Scientific classification
- Kingdom: Animalia
- Phylum: Chordata
- Class: Reptilia
- Order: Squamata
- Suborder: Serpentes
- Family: Viperidae
- Genus: Echis
- Species: E. megalocephalus
- Binomial name: Echis megalocephalus Cherlin, 1990
- Synonyms: Echis [(Toxicoa)] megalocephalus Cherlin, 1990; Echis megalocephalus — Golay et al., 1993;

= Echis megalocephalus =

- Genus: Echis
- Species: megalocephalus
- Authority: Cherlin, 1990
- Synonyms: Echis [(Toxicoa)] megalocephalus Cherlin, 1990, Echis megalocephalus , — Golay et al., 1993

Species of snake

Echis megalocephalus, also known commonly as the big-headed carpet viper and Cherlin's saw-scaled viper, is a species of venomous snake in the family Viperidae.
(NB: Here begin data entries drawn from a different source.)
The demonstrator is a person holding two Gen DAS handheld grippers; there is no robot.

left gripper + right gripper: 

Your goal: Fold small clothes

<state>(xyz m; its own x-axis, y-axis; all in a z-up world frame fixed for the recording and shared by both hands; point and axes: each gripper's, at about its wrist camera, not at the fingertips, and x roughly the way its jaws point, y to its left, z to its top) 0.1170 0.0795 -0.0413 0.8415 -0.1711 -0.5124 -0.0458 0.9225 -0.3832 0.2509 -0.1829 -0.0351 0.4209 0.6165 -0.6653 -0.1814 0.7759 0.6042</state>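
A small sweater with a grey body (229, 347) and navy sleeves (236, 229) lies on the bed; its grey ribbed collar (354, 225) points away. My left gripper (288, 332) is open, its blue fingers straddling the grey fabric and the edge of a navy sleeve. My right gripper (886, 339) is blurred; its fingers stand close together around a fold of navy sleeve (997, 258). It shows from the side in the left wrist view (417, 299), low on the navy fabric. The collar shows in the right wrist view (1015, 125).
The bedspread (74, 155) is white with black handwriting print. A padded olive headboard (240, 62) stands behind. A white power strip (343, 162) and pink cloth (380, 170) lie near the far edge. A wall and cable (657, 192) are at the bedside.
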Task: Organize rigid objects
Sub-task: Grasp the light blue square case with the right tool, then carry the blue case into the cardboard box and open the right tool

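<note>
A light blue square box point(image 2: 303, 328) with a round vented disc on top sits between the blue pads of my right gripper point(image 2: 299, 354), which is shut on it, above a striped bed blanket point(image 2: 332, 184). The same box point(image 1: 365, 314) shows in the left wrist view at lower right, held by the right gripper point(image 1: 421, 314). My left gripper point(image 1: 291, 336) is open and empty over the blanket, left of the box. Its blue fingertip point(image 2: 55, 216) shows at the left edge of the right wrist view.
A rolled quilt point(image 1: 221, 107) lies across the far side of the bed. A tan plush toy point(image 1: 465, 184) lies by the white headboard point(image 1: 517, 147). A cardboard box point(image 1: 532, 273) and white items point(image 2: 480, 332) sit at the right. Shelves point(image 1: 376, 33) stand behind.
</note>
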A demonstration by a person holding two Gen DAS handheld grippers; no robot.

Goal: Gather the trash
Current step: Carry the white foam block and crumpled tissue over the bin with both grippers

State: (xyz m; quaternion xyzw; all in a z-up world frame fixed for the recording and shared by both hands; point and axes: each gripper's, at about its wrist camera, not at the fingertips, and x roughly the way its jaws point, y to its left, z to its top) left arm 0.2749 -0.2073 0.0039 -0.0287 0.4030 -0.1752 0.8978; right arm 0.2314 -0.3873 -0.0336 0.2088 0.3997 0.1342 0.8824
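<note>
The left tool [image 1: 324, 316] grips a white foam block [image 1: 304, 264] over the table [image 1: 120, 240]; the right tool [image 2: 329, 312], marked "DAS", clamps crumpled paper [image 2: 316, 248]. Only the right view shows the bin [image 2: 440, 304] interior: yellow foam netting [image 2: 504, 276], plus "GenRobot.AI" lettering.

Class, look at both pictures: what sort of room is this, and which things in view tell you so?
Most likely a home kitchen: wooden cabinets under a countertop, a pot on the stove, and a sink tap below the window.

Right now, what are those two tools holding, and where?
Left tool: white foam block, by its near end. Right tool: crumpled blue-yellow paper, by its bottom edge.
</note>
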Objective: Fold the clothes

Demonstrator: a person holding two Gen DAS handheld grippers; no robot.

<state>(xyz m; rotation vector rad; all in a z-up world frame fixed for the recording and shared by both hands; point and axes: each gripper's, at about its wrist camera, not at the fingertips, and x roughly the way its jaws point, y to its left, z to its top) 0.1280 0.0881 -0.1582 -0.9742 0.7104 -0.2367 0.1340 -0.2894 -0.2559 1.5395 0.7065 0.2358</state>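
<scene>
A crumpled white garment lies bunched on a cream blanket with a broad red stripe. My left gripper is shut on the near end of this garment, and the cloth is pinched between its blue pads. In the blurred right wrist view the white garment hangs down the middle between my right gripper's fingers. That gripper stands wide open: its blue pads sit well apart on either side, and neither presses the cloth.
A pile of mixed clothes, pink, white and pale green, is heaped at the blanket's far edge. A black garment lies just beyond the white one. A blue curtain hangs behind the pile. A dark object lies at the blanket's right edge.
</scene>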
The species is endemic to one island in the Red Sea off the coast of Eritrea. There are no subspecies that are recognized as being valid.

==Description==
E. megalocephalus grows to a total length (including tail) of 54–62 cm, which is relatively large in comparison to other Echis species. The head is similar to that of E. pyramidum. Midbody, there are 31 rows of dorsal scales. The ventrals number 186–202, and the subcaudals 33–37. The color pattern varies, but generally consists of a series of pale, oblique, dorsal blotches set against a darker ground color.

==Geographic range==
E. megalocephalus is known only from the type locality, Nokra (Nocra) Island, which is part of the Dahlak Archipelago, off the coast of Eritrea in the Red Sea.

==Reproduction==
E. megalocephalus is oviparous.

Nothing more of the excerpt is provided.